Heartland Group rebounded 2c or 1.71 per cent to $1.19; Scales Corp rose 14c or 4.44 per cent to $3.29; Kiwi Property was up 2c or 2.44 per cent to 84c; Vulcan Steel increased 15c or 1.79 per cent to $8.55; Steel & Tube gained 2c or 1.94 per cent to $1.05; and Synlait Milk added 2c or 2.86 per cent to 72c.

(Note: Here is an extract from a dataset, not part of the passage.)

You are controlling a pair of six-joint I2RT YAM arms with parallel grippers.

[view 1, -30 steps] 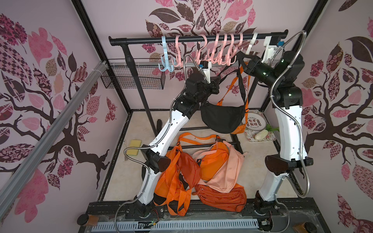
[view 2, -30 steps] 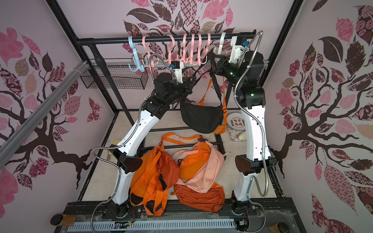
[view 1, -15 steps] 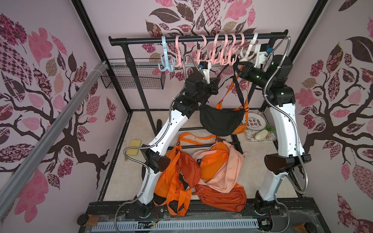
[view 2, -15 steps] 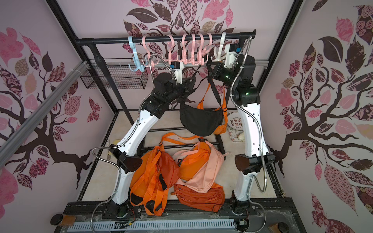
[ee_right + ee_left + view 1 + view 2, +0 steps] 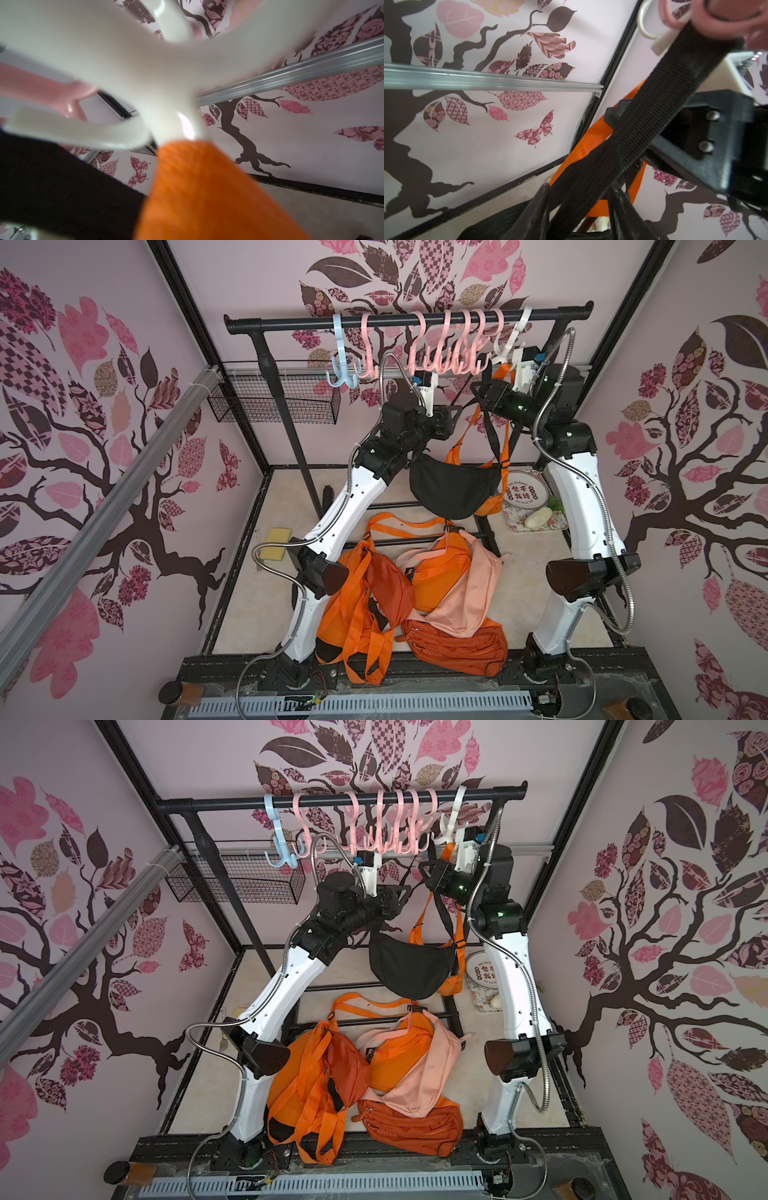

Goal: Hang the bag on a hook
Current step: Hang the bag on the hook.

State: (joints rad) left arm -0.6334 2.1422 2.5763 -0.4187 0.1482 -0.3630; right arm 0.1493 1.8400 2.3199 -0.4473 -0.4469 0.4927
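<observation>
The left gripper has its fingers spread apart, with the black strap running between them up to a blurred pink hook. The bag is a black crescent pouch hanging in the air between the arms, below the rail and in front of an orange bag. The right gripper is at the strap. Whether it is wide or narrow, I cannot tell.

The right gripper is brought lower beneath the black rail and nearer the left gripper, whose jaws are now parted around the black strap. The black bag is hung slightly lower.
</observation>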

Scott Technology declined 10c or 3.33 per cent to $2.90 after telling the market its chief executive John Kippenberger is stepping down at the end of May after nearly five years in the role.
Ebos Group was down 54c to $36.53; Tourism Holdings declined 6c or 1.83 per cent to $3.22; AFT Pharmaceuticals shed 12c or 3.85 per cent to $3; Third Age Health decreased 3c or 1.79 per cent to $1.65; and Green Cross Health was down 2c or 1.85 per cent to $1.50.
Arvida Group, unchanged at $1.04, has a conditional agreement for the $30m sale of Strathallan retirement village in Timaru. The deal is likely to be completed at the end of next month.